Look through the material below. Return exactly the lines from the one with "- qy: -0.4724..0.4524" through the one with "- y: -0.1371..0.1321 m", both included.

===============

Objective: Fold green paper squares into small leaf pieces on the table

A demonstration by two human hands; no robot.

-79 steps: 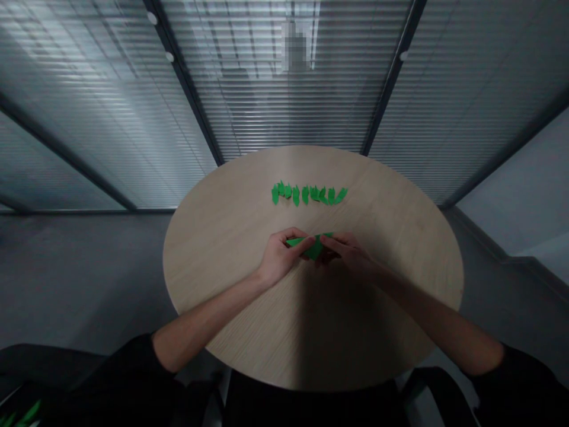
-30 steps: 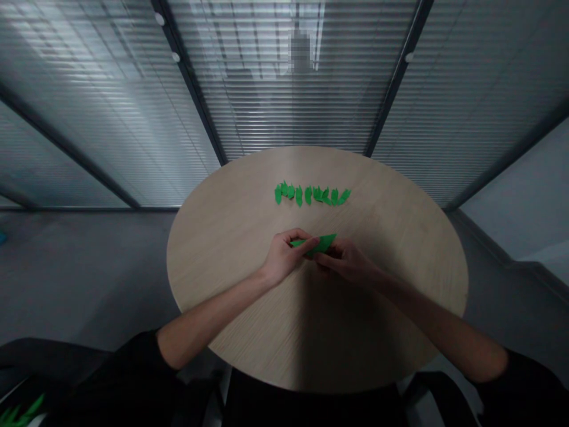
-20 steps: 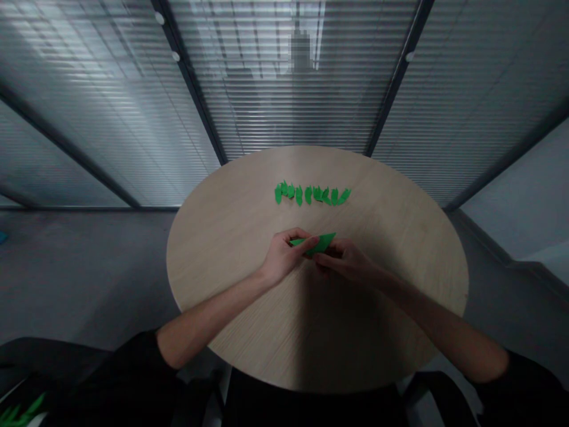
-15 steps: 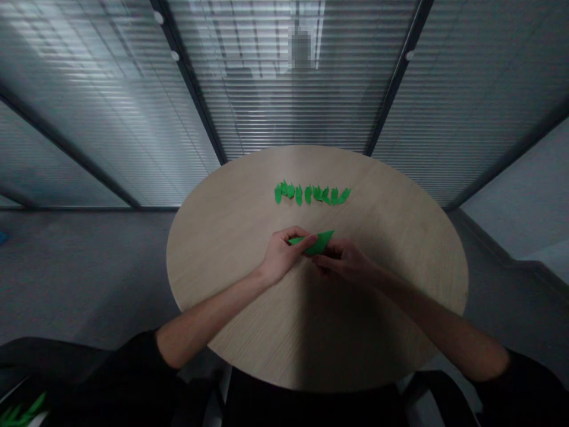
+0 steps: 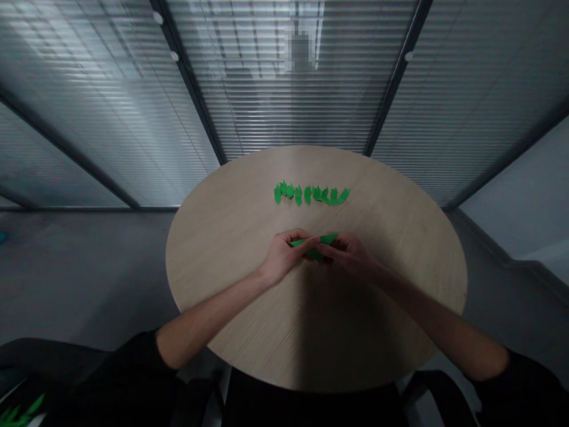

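Observation:
Between my two hands is a green folded sheet of paper [image 5: 328, 239], roughly triangular with its long edge on the far side. My left hand [image 5: 285, 252] grips its left part, the thumb lying across the near face. On the right end, my right hand [image 5: 351, 252] pinches the paper, its thumb pointing left and nearly meeting the left thumb. Both hands are over the middle of the round wooden table [image 5: 240, 213]. Beyond them lies a row of several small green folded paper pieces [image 5: 308, 194]. The fingers behind the paper are partly hidden.
Glass partitions with blinds [image 5: 275, 112] stand right behind the table. A dark chair armrest [image 5: 427, 385] is at the lower right. More green pieces [image 5: 26, 409] show at the lower left corner, beside my sleeve.
My right hand has moved up onto the right end of the paper and closed on it. The paper's right tip has turned slightly down and outward. My left hand is almost still.

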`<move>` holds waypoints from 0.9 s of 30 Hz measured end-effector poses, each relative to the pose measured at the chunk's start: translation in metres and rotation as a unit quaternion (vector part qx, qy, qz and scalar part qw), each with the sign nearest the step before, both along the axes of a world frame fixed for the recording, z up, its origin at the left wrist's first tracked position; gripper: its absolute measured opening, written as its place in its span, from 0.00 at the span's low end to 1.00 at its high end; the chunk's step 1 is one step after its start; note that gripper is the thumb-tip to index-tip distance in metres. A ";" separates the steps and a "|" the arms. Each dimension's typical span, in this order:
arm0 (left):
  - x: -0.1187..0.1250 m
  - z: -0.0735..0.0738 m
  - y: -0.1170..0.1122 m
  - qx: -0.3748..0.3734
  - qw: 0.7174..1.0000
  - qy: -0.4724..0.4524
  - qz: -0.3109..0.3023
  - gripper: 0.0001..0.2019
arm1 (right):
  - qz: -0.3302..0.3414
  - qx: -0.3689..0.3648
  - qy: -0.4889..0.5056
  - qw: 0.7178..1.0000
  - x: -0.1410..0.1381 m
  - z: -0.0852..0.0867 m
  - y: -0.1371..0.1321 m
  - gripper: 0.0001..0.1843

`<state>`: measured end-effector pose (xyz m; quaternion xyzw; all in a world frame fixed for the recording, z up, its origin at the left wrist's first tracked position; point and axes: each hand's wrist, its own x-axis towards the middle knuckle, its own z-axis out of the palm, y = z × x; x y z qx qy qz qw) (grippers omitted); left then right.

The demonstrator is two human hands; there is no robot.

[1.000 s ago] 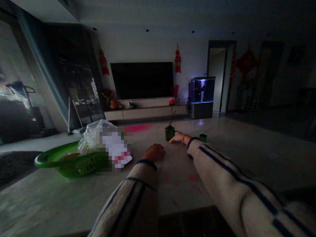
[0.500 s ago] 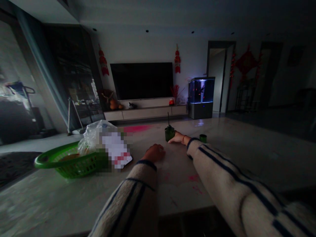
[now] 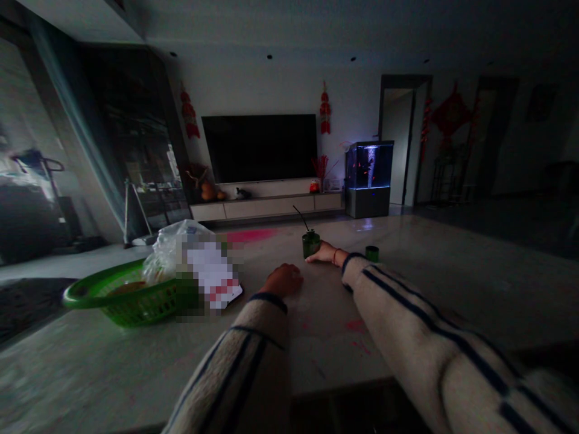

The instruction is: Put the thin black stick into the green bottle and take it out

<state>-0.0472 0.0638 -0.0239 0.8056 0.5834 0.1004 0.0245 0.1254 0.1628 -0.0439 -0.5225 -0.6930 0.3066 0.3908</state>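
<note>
My right hand (image 3: 324, 253) lies palm down on the pale stone table top (image 3: 330, 355), its fingertips against the lower side of a dark green glass bottle (image 3: 311, 245). A thin black stick (image 3: 300, 216) leans out of the bottle's neck toward the left. My left hand (image 3: 284, 280) rests curled on the table a little nearer to me, holding nothing that I can see. A small green cup (image 3: 371, 254) stands to the right of my right wrist. Both forearms wear a cream sleeve with dark blue stripes.
A green plastic basket (image 3: 90, 295) holds a plastic bag (image 3: 169, 256) at the left of the table. A pixelated patch (image 3: 212, 271) hides something beside it. Pink stains mark the table top. Beyond stand a television (image 3: 260, 147) and a lit aquarium (image 3: 368, 172).
The stick in the bottle has swung from leaning right, through upright, to leaning left. My right fingers have slid slightly left along the bottle. My left hand has not moved.
</note>
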 end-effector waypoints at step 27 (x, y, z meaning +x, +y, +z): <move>-0.003 -0.007 0.008 0.023 0.999 0.025 -0.030 0.17 | 0.039 0.007 -0.001 0.999 0.007 0.004 -0.002 0.22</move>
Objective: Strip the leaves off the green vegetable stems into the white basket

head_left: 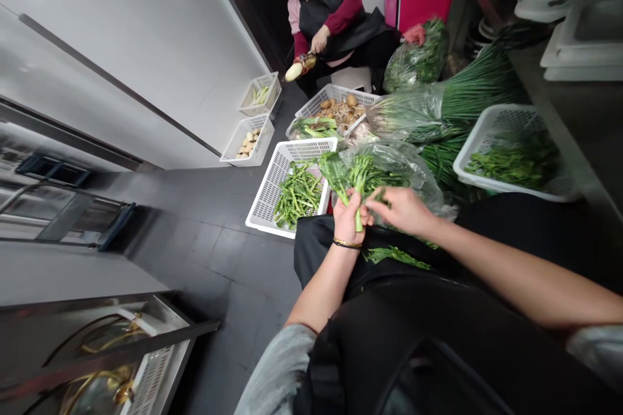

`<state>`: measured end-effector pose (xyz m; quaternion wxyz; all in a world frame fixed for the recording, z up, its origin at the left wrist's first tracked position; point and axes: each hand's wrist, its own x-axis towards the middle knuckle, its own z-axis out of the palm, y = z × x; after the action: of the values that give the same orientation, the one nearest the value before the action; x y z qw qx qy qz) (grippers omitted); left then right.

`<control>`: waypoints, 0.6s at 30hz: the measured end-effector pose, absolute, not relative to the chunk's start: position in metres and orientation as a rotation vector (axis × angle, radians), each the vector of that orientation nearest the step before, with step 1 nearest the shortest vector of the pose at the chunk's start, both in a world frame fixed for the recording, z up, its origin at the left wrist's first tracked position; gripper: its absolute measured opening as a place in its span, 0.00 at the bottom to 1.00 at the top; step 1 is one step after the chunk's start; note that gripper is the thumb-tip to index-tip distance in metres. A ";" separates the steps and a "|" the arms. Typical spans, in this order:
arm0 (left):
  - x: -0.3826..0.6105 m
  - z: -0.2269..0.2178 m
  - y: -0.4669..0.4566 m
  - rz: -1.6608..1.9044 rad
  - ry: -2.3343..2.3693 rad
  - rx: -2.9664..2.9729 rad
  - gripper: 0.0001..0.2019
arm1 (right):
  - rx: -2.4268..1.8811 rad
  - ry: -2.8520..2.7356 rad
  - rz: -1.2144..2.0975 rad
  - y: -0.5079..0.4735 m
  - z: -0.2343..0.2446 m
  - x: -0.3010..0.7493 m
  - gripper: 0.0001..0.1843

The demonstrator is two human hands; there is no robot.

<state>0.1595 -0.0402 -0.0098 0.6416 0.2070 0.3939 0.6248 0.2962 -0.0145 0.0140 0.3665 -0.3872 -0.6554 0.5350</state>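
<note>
Our left hand (348, 217) and right hand (402, 207) meet on the bunch of greens (359, 178) over our lap, and room ahead is tight. Just in front, the plastic bag (409, 165) of leaves blocks the way forward. To its left, the white basket (257, 207) of cut stems lies open from above. On the right, a second basket (487, 130) and the long chives (467, 87) close us in against the bench (584, 136). The one wide gap is the dark floor (204, 240) on our left, bare up to the steel cabinet (121, 45) and two small baskets (232, 146). Farther ahead, a seated person (331, 13) shuts the aisle.
</note>
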 end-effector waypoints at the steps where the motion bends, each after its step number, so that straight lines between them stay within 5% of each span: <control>1: 0.157 -0.010 -0.039 1.447 0.921 0.458 0.20 | -0.983 -1.745 1.302 -0.020 0.015 0.298 0.15; 9: 0.160 0.000 -0.047 1.328 0.803 0.504 0.15 | -0.960 -1.459 1.646 0.021 0.008 0.296 0.24; 15: 0.164 -0.011 -0.045 1.452 0.982 0.468 0.19 | -0.821 -1.937 0.908 -0.012 0.015 0.288 0.17; 18: 0.164 -0.016 -0.044 1.537 1.051 0.452 0.21 | -0.709 -2.061 0.792 -0.023 0.015 0.295 0.13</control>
<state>0.1643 -0.0441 -0.0165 0.5751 0.1931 0.4488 0.6562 0.2951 -0.0227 0.0145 0.3999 -0.2801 -0.8147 0.3129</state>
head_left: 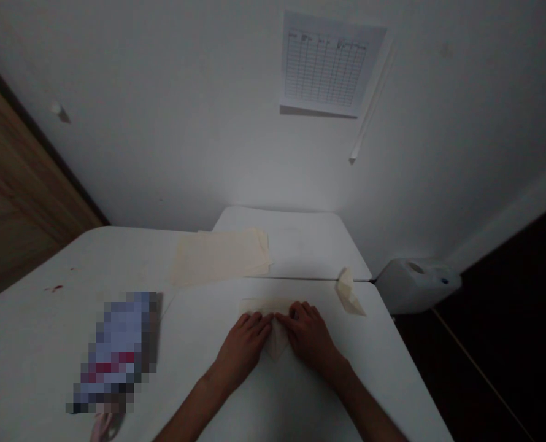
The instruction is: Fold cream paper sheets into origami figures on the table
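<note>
A cream sheet of paper, partly folded to a point toward me, lies on the white table. My left hand lies on its left half and my right hand on its right half. Both hands rest palm down, fingers together and pressed flat on the paper, fingertips almost meeting at the middle. Most of the sheet is hidden under them.
A stack of cream sheets lies at the back of the table. A folded paper piece sits near the right edge. A blurred-out object lies at the left. A white bin stands on the floor right of the table.
</note>
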`<state>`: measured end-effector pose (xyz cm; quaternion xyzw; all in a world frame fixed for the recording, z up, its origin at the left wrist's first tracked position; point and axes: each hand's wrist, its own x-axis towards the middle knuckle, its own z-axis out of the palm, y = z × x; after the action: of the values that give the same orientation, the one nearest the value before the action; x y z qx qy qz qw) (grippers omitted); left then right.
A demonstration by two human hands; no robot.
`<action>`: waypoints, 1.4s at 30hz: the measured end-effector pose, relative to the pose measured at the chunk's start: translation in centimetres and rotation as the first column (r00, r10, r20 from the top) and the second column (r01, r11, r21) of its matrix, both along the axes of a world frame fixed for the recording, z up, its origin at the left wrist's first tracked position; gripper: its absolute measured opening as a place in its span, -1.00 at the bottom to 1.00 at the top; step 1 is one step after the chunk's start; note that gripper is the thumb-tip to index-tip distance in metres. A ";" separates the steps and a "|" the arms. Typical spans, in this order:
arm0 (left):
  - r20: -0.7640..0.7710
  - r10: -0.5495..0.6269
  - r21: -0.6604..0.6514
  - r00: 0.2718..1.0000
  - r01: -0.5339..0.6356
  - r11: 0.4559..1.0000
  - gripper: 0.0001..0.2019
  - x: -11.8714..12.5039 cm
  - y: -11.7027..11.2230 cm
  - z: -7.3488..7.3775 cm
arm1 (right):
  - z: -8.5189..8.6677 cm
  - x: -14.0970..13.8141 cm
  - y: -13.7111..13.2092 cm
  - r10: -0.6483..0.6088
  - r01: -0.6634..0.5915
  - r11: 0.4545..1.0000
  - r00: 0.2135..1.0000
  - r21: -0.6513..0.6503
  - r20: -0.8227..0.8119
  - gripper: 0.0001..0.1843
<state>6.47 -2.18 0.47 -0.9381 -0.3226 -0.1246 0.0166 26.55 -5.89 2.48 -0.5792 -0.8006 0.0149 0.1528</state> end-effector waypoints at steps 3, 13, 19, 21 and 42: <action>0.000 0.008 -0.002 1.000 -0.008 1.000 -0.56 0.0 0.0 -0.1 | -0.1 -0.4 -0.2 -0.038 0.038 0.999 0.999 0.018 -0.014 -0.57; 0.043 0.015 -0.019 0.999 -0.014 1.000 -0.57 0.5 0.8 0.3 | -0.6 -0.8 0.7 -0.110 0.111 0.989 0.994 0.092 -0.026 -0.75; 0.032 0.006 -0.013 0.999 -0.005 1.000 -0.54 0.6 0.9 0.2 | -2.0 -0.5 0.9 0.064 -0.034 0.989 0.978 0.147 -0.200 -0.74; 0.027 0.009 -0.013 1.000 -0.009 1.000 -0.54 0.6 0.8 0.2 | -2.3 -0.5 0.8 0.084 -0.045 0.986 0.965 0.158 -0.249 -0.76; 0.040 0.029 -0.028 0.999 -0.028 0.999 -0.53 0.3 0.7 1.1 | -0.8 -1.1 -0.1 0.019 0.003 0.993 0.980 0.115 -0.197 -0.77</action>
<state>6.73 -1.51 1.54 -0.9309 -0.3380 -0.1386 -0.0011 25.42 -5.96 1.66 -0.5619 -0.7834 0.0270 0.2643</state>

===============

=== Written response ===
  - qy: -0.4724..0.4524
  - qz: -0.3109..0.3023
  - gripper: 0.0001..0.2019
arm1 (right):
  - qz: -0.3302..0.3414
  - qx: -0.3689..0.3648
  - qy: -0.4889..0.5056
  - qw: 0.7178..1.0000
  - x: -0.1410..0.1381 m
  - z: -0.0852..0.0867 m
  - y: -0.1371..0.1321 m

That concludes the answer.